== Exercise ==
Once the line containing "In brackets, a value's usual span" is found in the entries below, reproduce it and every line after it, stopping at and including the line containing "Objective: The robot"; reproduce nothing else, and keep each line exact.

== Records to use ==
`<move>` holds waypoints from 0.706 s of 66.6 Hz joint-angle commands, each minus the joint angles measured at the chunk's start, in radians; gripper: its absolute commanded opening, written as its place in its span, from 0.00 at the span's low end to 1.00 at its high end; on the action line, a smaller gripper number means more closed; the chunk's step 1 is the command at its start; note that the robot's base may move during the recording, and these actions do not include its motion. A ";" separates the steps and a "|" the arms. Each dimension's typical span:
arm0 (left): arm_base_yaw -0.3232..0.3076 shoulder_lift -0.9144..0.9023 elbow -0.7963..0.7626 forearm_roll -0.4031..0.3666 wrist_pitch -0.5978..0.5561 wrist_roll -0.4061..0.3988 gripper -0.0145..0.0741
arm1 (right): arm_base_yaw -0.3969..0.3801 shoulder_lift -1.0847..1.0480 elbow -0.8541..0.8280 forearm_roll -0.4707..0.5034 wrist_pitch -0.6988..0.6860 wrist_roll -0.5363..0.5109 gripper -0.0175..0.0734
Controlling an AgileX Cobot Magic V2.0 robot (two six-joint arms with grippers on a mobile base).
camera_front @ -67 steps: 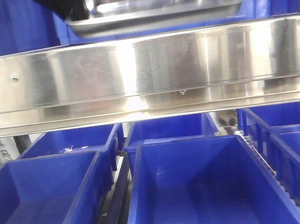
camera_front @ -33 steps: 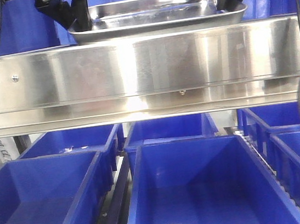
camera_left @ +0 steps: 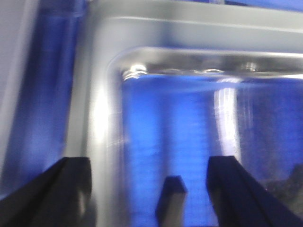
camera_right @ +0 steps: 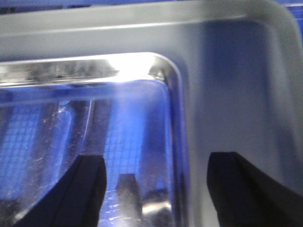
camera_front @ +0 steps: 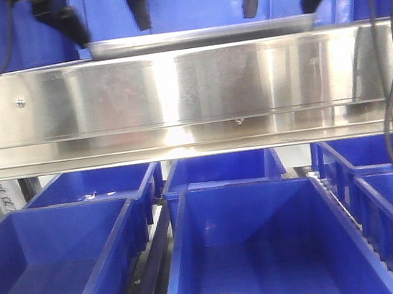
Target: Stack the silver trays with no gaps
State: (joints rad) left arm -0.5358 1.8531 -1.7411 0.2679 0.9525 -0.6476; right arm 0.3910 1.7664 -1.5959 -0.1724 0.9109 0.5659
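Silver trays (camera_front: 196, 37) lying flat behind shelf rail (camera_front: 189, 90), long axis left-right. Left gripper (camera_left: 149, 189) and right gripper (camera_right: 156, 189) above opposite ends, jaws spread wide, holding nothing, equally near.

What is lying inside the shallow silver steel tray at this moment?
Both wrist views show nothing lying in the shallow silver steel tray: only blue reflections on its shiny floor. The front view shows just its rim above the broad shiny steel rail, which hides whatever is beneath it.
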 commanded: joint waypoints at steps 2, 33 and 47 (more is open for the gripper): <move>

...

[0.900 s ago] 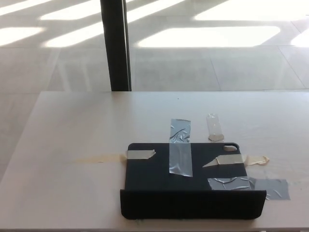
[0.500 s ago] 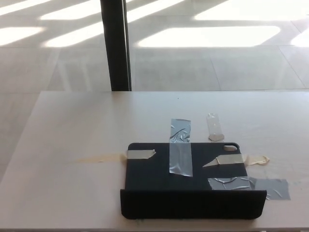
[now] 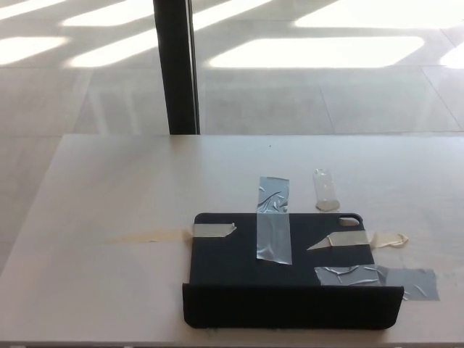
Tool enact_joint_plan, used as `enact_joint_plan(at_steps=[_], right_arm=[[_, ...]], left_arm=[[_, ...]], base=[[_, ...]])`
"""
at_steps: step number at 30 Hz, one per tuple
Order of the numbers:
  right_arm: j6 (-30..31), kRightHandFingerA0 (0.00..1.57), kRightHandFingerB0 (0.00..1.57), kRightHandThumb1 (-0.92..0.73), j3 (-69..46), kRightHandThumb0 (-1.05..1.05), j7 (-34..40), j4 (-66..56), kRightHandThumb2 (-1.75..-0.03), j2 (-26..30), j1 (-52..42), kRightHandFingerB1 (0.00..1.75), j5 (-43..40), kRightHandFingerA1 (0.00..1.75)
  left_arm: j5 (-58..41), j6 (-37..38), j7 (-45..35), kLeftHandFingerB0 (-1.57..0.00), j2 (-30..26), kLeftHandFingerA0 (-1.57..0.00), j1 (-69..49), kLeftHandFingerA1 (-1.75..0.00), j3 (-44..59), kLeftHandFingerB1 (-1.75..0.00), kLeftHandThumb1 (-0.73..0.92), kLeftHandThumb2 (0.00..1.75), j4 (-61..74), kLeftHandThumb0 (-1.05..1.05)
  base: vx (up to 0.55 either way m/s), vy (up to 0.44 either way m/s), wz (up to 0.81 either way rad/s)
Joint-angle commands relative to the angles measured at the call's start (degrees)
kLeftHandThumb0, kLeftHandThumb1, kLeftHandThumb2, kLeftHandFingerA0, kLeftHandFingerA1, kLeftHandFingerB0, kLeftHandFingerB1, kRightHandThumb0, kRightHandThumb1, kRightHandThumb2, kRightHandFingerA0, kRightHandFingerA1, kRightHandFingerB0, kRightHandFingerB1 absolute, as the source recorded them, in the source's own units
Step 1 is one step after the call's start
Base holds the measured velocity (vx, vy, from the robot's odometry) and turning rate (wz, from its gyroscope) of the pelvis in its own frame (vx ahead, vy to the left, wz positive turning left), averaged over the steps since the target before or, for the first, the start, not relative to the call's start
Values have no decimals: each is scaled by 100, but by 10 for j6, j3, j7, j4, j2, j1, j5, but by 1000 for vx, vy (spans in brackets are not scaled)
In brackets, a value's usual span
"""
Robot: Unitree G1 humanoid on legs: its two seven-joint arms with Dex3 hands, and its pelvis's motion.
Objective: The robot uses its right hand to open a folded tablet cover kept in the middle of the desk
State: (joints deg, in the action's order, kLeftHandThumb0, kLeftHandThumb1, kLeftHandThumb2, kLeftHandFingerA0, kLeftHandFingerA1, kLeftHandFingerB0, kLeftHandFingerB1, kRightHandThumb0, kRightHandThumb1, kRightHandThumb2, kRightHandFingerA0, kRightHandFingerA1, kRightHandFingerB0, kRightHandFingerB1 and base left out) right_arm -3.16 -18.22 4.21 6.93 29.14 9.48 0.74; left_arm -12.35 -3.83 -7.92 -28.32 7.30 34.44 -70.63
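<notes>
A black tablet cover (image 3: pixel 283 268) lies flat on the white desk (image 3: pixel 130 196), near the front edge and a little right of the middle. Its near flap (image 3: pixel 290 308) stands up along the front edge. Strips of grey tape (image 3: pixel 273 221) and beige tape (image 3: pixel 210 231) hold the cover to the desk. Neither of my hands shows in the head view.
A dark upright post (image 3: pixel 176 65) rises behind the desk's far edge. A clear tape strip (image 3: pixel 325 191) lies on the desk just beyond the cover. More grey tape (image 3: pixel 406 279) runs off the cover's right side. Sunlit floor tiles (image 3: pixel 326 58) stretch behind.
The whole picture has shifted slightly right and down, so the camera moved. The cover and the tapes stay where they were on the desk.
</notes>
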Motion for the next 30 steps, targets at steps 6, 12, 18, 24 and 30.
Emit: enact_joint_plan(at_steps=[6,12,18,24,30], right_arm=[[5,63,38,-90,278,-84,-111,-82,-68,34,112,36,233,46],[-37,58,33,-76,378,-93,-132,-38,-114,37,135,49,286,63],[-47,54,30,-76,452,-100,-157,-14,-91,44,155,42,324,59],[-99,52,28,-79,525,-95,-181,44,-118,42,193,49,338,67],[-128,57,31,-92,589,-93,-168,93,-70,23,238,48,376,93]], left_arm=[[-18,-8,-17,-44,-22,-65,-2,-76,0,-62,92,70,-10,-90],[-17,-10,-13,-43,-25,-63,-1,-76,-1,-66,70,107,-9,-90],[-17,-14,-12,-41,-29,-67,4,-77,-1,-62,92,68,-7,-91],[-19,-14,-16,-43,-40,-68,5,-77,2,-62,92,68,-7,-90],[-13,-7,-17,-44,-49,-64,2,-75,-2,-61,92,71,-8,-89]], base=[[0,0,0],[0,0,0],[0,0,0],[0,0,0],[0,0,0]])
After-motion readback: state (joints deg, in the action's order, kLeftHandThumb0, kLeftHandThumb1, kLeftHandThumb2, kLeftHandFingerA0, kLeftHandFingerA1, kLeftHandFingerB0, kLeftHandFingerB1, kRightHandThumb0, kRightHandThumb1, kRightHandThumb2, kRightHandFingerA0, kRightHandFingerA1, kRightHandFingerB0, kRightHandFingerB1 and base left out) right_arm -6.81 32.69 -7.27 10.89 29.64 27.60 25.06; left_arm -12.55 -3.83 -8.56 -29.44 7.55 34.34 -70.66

== Finished exercise ==
In brackets, a value's usual span
"""
Robot: Unitree G1 humanoid on legs: its two seven-joint arms with Dex3 hands, and its pelvis's motion.
Objective: The robot uses its right hand to open a folded tablet cover kept in the middle of the desk

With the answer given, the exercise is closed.